Word for word, return the lines from the top of the listing to the line containing "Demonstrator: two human", both ends included, and no others.

* _Data section_
........
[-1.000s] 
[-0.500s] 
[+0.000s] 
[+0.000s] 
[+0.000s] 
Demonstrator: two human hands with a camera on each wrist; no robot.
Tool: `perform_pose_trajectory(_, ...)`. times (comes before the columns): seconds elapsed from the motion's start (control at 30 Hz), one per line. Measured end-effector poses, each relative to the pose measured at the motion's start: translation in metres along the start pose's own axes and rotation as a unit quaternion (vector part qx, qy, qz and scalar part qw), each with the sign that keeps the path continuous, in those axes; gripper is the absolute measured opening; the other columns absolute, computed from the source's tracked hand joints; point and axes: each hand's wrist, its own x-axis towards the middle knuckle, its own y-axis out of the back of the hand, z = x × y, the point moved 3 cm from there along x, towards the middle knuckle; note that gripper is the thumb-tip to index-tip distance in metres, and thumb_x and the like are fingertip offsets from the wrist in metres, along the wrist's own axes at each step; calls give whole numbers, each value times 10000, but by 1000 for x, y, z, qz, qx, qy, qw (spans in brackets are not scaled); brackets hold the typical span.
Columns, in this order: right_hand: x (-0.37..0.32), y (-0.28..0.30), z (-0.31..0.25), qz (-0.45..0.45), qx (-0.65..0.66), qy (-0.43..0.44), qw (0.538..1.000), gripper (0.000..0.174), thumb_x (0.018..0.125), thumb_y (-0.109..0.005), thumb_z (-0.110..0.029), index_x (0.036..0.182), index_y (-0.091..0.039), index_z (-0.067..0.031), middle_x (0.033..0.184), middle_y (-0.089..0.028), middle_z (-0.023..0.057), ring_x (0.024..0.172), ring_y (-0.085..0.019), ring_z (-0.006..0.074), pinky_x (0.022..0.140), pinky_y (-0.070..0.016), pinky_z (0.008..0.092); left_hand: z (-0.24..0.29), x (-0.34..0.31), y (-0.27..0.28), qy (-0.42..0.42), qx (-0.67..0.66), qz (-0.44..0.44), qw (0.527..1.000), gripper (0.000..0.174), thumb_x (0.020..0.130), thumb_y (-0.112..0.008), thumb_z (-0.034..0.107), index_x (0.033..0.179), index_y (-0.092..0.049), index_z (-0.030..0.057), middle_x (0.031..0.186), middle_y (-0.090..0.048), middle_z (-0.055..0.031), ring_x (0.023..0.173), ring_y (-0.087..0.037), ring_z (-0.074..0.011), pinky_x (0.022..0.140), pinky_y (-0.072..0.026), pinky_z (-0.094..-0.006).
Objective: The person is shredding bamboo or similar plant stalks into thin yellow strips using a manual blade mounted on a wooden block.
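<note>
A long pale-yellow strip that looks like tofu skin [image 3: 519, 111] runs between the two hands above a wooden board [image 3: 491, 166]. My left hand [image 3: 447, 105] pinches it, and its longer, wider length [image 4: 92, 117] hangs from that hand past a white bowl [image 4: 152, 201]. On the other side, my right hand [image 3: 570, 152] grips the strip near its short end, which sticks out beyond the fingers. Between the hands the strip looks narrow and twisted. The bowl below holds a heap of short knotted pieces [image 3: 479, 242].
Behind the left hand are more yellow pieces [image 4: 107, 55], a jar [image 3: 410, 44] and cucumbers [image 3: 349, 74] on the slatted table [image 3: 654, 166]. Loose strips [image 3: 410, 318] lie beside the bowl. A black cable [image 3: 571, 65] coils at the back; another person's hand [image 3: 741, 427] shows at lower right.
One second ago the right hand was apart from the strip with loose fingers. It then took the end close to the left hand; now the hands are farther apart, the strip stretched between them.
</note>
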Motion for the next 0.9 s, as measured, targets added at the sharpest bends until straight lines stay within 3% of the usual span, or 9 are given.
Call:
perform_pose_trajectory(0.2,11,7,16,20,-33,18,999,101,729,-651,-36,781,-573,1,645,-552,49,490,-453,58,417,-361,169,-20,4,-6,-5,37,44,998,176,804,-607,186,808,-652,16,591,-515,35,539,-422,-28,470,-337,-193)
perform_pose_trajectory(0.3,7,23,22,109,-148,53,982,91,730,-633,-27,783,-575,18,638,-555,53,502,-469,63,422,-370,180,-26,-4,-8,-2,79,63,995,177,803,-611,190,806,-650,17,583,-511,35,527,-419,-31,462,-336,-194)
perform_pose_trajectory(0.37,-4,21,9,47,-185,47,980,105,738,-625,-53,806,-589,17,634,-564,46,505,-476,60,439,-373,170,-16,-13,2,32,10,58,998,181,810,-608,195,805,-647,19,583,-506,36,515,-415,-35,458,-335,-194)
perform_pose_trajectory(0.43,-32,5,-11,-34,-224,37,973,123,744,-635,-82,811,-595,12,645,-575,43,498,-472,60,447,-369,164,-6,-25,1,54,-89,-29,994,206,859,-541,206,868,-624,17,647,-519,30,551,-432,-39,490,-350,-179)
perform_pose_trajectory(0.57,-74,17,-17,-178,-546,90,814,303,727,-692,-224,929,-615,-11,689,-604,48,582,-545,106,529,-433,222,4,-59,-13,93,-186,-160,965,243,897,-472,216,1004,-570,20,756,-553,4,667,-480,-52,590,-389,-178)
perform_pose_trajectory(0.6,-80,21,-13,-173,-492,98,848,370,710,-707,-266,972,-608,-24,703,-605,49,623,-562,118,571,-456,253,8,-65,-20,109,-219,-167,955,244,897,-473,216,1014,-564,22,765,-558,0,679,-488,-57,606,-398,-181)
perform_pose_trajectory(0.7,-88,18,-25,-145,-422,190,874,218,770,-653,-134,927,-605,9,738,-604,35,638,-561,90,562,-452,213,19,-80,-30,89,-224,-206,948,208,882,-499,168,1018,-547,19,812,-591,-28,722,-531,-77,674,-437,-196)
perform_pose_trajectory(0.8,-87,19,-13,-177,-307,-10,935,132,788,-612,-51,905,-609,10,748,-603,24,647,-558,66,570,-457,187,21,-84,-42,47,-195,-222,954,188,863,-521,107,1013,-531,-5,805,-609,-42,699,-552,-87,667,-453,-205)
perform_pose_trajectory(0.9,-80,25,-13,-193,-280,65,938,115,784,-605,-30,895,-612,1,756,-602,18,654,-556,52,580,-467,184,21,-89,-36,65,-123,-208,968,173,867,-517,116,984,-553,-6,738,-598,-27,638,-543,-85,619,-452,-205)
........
* _Solution_
[-1.000s] 
[-0.500s] 
[+0.000s] 
[+0.000s] 
[+0.000s] 
Demonstrator: two human hands with a camera on each wrist; no robot.

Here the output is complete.